Il cervello prima e dopo il trattamento (credit: Deisseroth lab). Ulteriori dettagli nella figura -->qui |
CLARITY è un metodo sviluppato da Karl Deisseroth della Stanford University che permette di osservare direttamente l'interno di un cervello integro (o di ampie porzioni di tessuto cerebrale) rendendolo "otticamente trasparente". La trasformazione da opaco a trasparente si basa sulla eliminazione dei componenti otticamente opachi (come i lipidi, mediante il SDS - sodio dodecilsolfato), la fissazione della componente proteica e nucleica (grazie alla formaldeide) e l'aggiunta di una "impalcatura" trasparente per mantenere l'integrità tissutale (si usa un idrogel a base di acrilammide).

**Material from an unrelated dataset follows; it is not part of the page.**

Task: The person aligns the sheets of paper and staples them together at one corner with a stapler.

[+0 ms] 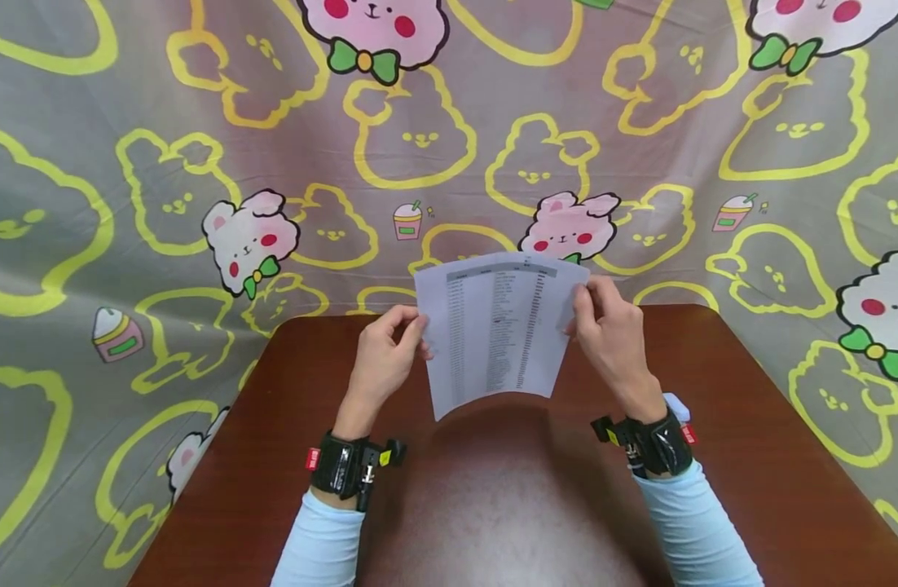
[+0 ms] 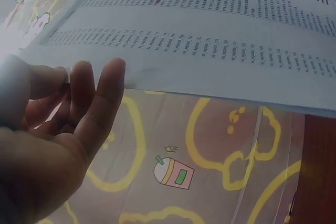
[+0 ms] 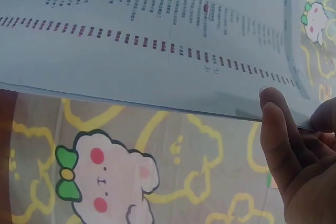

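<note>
Paper [image 1: 482,342], printed: bowed, held above the worktop [image 1: 764,481]. Left hand [image 1: 381,355] and right hand [image 1: 612,338]: 2, each pinching 1 side edge. Possible faults: creasing, should the hands close inward; tearing, from outward pull; dropping, from a loosened pinch.

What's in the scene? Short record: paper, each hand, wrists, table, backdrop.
paper: printed columns, bowed, held up off the table
left hand: pinches left edge
right hand: pinches right edge, near top corner
wrists: black straps on both
table: reddish-brown
backdrop: cloth, cartoon print
</note>
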Motion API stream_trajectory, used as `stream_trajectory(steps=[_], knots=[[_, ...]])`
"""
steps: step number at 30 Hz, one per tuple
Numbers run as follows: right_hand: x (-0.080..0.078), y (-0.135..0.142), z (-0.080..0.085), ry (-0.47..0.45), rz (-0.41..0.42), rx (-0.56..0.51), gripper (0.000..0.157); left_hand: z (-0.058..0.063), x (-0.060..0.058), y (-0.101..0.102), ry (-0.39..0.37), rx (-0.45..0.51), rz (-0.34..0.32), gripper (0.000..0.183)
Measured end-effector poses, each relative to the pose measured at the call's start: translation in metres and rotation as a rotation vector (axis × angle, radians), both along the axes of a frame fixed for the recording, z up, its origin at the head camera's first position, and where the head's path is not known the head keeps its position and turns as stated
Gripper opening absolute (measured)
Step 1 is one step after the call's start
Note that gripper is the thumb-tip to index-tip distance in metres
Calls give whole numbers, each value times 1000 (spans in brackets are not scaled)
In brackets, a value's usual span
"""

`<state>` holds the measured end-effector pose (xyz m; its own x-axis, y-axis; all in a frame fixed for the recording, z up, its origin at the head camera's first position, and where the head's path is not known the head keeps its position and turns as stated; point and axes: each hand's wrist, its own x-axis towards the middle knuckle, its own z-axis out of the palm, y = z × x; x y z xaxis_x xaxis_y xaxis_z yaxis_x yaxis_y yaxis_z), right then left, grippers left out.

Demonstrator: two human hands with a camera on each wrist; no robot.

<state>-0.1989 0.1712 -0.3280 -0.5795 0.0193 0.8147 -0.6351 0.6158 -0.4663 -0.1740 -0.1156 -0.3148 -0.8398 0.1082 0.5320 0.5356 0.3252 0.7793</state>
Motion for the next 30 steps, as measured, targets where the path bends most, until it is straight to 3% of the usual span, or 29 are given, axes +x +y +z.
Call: stream_trajectory(steps=[7, 9, 19, 25, 30], knots=[[-6, 5, -7, -32, 12, 6, 13, -28, -30, -3, -12, -3, 5, 15], [-8, 7, -10, -46, 16, 9, 13, -33, -33, -4, -24, -3, 3, 16], [-14, 11, -21, -83, 0, 2, 16, -45, -41, -2, -46, -8, 9, 15], [-14, 13, -22, -102, 9, 2, 16, -47, -42, -2, -64, 3, -19, 16], [-12, 13, -25, -159, 19, -13, 17, -51, -43, -3, -83, -43, -13, 17]])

Una volta effettuato il trattamento i lipidi vengono rimossi lasciando l'impalcatura di idrogel e di proteine/acidi nucleici: si passa da un tessuto biologico ad un ibrido contenente componenti esogene che assicurano stabilità strutturale e trasparenza. La visualizzazione (o meglio l'aumento del contrasto per distinguere architrave da materiale biologico) è ottenuto grazie a molecole fluorescenti fatte esprimere dal tessuto quando ancora vivo (ad esempio con tecniche tipo --> Brainbow) oppure mediante marcatura successiva mediata o da sonde di acido nucleico o da anticorpi legati a fluorofori. Una volta posizionata la molecola di contrasto le tecniche di visualizzazione rientrano nelle tecniche di microscopia standard (per ulteriori dettagli vedi figura pubblicata su Nature -->qui).
Un esempio "minimalista" di cosa è possibile vedere senza sezionare il tessuto. L'immagine è quella dell'ippocampo di topo in cui i diversi colori rappresentano diverse cellule. I neuroni eccitatori sono in verde, quelli inibitori in rosso e gli astrociti in giallo (original from Deisseroth Lab; image taken from wikipedia). |
Il risultato è incredibile e permette di visualizzare nel dettaglio le interazioni esistenti nel network neuronale e ricostruire così nel dettaglio "chi interagisce con cosa".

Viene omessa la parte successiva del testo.